Student housing ‘the number one alternative asset class’
Student housing has become the top alternative asset class in Europe, but investors who want to grasp the many opportunities must also deal with the challenges of a market that changes from country to country, experts agreed at the PropertyEU Residential & Student Housing Investment Briefing, which was held at Mipim in March.
According to the CBRE Investor Intentions survey that was presented at Mipim, student housing is the number one alternative asset class, with 53% of investors expressing an interest in the sector.
‘Transactions have grown ten-fold in ten years, from €720 mln in 2007 to €6.9 bn in 2017,’ said Samuel Vetrak, CEO, StudentMarketing. ‘The asset class is now attractive, transparent and very liquid, because all the major investors are involved.’
The demand/supply imbalance continues to lure capital into the sector. According to the latest research, ‘the number of students who are domestically or internationally mobile is set to rise from 1.5 mln in 2008 to 3.1 mln in 2020 in Europe, and supply is still inadequate,’ said Vetrak. ‘The average provision is 13%, well below the US or UK average.’

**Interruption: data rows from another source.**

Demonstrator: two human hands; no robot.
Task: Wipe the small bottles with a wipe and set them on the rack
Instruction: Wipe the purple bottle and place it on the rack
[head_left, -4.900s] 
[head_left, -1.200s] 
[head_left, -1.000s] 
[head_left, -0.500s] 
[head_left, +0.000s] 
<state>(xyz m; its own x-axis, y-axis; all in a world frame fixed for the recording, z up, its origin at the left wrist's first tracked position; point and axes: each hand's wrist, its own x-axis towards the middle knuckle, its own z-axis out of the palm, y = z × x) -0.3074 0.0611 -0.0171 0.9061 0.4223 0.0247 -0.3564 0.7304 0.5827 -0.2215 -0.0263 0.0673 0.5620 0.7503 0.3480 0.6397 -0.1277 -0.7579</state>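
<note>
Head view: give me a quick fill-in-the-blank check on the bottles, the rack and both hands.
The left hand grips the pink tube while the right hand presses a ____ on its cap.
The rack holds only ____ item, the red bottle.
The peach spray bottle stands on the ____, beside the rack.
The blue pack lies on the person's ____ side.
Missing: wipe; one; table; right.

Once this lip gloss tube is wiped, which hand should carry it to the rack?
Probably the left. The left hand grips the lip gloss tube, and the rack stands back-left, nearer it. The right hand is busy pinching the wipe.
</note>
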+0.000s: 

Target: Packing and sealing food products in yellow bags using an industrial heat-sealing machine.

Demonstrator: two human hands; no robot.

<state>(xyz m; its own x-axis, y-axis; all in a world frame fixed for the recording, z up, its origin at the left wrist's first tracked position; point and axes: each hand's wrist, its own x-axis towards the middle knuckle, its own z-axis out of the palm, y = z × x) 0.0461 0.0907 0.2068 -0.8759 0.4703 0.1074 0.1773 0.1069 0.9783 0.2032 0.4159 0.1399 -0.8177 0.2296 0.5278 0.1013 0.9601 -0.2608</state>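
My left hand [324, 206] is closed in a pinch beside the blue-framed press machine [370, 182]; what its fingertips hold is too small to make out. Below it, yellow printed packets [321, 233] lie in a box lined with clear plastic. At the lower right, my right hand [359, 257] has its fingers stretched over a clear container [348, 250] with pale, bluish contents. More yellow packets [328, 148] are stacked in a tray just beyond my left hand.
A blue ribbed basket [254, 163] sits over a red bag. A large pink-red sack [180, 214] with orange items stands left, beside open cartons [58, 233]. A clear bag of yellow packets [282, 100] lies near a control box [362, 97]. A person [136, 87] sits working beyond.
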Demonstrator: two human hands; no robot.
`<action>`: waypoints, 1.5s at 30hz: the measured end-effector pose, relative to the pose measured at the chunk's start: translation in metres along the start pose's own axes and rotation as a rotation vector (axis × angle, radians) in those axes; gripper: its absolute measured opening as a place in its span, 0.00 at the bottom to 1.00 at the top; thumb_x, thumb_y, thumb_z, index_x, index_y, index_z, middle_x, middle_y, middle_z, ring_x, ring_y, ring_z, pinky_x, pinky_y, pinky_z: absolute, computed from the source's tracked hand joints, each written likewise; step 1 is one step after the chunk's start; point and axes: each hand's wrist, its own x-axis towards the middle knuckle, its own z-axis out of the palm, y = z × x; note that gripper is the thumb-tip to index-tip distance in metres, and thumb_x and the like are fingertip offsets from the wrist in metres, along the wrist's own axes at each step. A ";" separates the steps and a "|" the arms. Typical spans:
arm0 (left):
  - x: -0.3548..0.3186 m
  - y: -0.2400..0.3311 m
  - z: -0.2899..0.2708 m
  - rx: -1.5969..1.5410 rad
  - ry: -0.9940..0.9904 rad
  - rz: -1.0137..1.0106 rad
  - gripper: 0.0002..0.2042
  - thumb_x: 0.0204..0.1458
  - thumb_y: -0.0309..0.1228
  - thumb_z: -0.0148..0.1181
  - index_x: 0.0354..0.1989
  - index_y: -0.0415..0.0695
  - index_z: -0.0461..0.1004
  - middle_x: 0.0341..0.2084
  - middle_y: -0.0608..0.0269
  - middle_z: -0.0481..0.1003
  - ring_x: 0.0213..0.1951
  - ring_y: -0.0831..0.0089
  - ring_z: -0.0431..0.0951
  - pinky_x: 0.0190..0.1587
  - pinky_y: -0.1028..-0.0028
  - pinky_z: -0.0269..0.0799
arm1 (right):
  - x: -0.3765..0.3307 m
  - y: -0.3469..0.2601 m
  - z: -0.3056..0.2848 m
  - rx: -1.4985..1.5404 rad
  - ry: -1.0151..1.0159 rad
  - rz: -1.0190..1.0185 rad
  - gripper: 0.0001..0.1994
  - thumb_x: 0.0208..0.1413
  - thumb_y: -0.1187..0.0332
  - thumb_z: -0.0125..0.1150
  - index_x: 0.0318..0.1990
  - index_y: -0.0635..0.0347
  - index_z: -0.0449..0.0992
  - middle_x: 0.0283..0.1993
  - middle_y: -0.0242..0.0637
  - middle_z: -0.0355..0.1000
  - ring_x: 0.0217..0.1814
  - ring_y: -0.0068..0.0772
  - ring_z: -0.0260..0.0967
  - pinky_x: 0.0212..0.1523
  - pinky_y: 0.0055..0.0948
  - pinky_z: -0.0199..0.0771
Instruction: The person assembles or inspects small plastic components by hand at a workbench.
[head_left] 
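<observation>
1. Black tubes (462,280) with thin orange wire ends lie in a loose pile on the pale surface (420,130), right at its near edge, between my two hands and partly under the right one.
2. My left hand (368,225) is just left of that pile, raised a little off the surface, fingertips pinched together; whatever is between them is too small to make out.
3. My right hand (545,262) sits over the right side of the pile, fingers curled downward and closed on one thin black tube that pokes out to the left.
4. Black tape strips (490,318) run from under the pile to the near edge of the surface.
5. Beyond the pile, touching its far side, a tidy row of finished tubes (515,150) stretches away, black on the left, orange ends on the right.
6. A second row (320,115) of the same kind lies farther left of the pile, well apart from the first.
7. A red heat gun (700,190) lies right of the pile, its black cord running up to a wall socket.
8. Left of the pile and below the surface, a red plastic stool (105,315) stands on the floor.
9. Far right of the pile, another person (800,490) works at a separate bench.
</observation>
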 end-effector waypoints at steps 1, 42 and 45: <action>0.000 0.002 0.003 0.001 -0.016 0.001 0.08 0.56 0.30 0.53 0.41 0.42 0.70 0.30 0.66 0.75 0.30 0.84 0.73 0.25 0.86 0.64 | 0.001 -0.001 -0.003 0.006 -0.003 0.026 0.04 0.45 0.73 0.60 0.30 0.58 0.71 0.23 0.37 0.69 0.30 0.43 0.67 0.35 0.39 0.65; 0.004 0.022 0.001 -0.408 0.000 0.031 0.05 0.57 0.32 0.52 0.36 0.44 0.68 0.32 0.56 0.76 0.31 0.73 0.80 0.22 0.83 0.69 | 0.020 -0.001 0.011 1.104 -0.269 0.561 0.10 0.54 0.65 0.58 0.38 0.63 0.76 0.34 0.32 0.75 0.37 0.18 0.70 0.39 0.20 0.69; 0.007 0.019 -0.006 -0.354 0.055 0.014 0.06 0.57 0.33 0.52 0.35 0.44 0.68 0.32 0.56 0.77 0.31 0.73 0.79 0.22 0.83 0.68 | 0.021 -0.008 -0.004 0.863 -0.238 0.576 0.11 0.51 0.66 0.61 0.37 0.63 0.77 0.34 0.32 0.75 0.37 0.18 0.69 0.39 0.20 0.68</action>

Investors have an easy choice on the one hand, and a difficult task on the other. The easy part is choosing to invest in the sector and also to some extent picking the right location: cities that are currently undersupplied, that are growing, have excellent universities and good job prospects for graduates.
There is a long list to choose from in the continent, from the new markets in Central and Eastern Europe to the old Italian university towns. Rome tops the list of undersupplied cities with a provision of just 2% of demand, followed by Milan with 3% and many more – Florence, Turin, Bologna but also Lisbon, Porto, Barcelona, Madrid and even Paris – at 5% or below.
Not enough development
Even in Germany, which was the first European country after the UK to embrace the sector, supply falls short of demand, said Vetrak: ‘There has been a lot of activity and the development pipeline is strong, in Berlin and other university cities, but it is still not nearly enough.’
The difficult part for investors is choosing the right strategy for the location. ‘There can be no European product because there is no homogeneity, so if you cross the border you need to adapt your offering,’ said Rainer Nonnengasser, CEO, MPC Micro Living Development. ‘Due to cultural reasons and regulatory requirements, you cannot just roll out to Spain what works in Germany, because it won’t fly.’
That explains why investors’ strategies differ so markedly. In the Netherlands, for example, ‘we like mixed-use multi-generational residential buildings where students can stay on when they become young professionals,’ said Philipp Rohweder, vice president investments, CORESTATE Capital. ‘That way we solve two problems at the same time. We go for what people can afford, rather than who they are.’
In Germany, on the contrary, ‘students need a specific offer targeted at them, which must be clearly distinguished from other offers,’ said Horst Lieder, CEO, International Campus. In Denmark students prefer sharing houses to living in traditional student residences, said Rikke Lykke, managing director, Patrizia Nordics: ‘In Copenhagen we develop townhouses that are used by students but can then be refurbished and sold on to families.’
Mixed-use buildings are the future and they make perfect sense in an urban environment, but they do have drawbacks from an investor’s point of view. ‘Investors like clear property types, and as allocators they need to understand the market,’ said Mahdi Mokrane, head of European research & strategy, LaSalle Investment Management. ‘Cities clearly need mixed-use buildings, but investors are reluctant because it is complicated in terms of allocation, costly to manage and blurred.’